> **Task details**
Using the data below, show every line where the word "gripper" occurs.
[Opening Dataset extract section]
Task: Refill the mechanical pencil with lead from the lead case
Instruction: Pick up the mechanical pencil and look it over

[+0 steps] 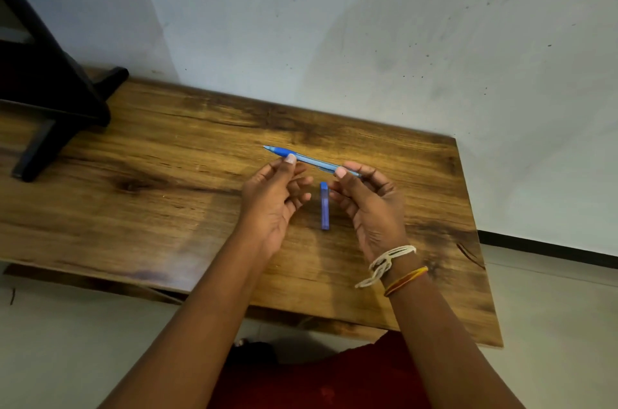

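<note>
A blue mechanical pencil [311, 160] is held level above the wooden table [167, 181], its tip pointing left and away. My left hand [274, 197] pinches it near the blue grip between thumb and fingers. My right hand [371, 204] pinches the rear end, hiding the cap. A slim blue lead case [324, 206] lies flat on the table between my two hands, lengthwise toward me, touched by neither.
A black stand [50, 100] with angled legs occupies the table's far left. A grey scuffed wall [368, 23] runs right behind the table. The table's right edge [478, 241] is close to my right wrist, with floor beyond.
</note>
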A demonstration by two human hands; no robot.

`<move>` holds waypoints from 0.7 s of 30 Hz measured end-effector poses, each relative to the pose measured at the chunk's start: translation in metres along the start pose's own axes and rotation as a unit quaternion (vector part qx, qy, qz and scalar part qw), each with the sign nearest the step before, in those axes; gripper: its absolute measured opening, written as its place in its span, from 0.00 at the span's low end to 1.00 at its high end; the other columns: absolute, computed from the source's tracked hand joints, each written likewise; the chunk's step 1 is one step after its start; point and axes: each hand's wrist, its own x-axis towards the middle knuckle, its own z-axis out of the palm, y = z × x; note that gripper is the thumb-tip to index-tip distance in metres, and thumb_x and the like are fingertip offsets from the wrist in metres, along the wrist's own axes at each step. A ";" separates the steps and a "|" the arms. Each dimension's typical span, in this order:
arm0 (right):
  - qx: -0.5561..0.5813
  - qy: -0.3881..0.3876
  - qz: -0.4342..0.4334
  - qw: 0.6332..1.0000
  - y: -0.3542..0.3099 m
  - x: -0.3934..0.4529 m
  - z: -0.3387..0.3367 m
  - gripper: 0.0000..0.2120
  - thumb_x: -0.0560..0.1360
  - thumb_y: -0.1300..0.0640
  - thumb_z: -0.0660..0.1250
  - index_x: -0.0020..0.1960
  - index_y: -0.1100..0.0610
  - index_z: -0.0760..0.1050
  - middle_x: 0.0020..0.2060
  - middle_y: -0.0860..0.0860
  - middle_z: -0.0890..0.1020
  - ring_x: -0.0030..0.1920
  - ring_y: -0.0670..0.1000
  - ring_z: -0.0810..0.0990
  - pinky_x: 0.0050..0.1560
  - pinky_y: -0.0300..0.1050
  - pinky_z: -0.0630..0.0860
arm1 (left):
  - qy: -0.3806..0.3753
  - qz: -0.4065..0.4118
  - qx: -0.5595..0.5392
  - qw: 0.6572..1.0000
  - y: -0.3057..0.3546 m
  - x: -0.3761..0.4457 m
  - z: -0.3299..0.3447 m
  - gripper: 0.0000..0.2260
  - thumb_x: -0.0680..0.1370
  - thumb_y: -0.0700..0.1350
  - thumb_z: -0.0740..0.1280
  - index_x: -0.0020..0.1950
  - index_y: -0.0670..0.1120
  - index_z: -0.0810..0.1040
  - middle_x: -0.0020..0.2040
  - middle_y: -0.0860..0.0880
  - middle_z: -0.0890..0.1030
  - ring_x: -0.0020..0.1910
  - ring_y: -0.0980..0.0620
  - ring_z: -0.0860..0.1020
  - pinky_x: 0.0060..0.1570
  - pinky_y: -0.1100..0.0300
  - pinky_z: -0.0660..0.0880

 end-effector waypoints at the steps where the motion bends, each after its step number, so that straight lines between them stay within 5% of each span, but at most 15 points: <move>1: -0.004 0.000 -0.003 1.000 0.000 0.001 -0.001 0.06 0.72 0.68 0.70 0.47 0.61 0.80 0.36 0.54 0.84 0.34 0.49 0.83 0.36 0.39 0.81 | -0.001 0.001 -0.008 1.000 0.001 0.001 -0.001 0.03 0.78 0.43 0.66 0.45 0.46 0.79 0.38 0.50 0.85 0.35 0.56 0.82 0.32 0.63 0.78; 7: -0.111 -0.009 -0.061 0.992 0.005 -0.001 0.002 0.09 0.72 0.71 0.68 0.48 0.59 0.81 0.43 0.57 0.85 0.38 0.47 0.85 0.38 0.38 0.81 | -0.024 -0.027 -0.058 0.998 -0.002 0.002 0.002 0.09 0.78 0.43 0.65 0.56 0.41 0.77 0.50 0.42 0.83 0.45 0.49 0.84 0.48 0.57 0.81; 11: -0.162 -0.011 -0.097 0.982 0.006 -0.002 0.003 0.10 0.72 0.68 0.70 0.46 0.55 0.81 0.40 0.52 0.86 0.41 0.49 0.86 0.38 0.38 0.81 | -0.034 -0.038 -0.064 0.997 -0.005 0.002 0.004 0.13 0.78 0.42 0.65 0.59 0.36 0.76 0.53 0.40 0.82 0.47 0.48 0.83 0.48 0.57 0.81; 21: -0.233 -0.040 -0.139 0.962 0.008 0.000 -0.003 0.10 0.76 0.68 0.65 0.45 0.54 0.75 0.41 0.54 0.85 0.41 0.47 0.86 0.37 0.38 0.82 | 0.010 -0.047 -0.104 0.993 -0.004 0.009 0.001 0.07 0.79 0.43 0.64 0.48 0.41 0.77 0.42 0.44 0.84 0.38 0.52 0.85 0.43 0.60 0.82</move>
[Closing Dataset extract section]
> **The completed task**
`<move>` holds waypoints from 0.7 s of 30 Hz measured end-effector poses, each relative to the pose measured at the chunk's start: translation in metres along the start pose's own axes and rotation as a unit quaternion (vector part qx, qy, qz and scalar part qw), each with the sign nearest the step before, in those axes; gripper: its absolute measured opening, written as its place in its span, from 0.00 at the span's low end to 1.00 at its high end; the other columns: absolute, computed from the source's tracked hand joints, each written likewise; the chunk's step 1 is one step after its start; point and axes: each hand's wrist, its own x-axis towards the middle knuckle, its own z-axis out of the palm, y = z × x; note that gripper is the thumb-tip to index-tip distance in metres, and thumb_x and the like are fingertip offsets from the wrist in metres, along the wrist's own axes at each step. A ";" separates the steps and a "|" the arms. Each dimension's typical span, in this order:
  - gripper: 0.0000..0.2120
  - gripper: 0.0000..0.2260

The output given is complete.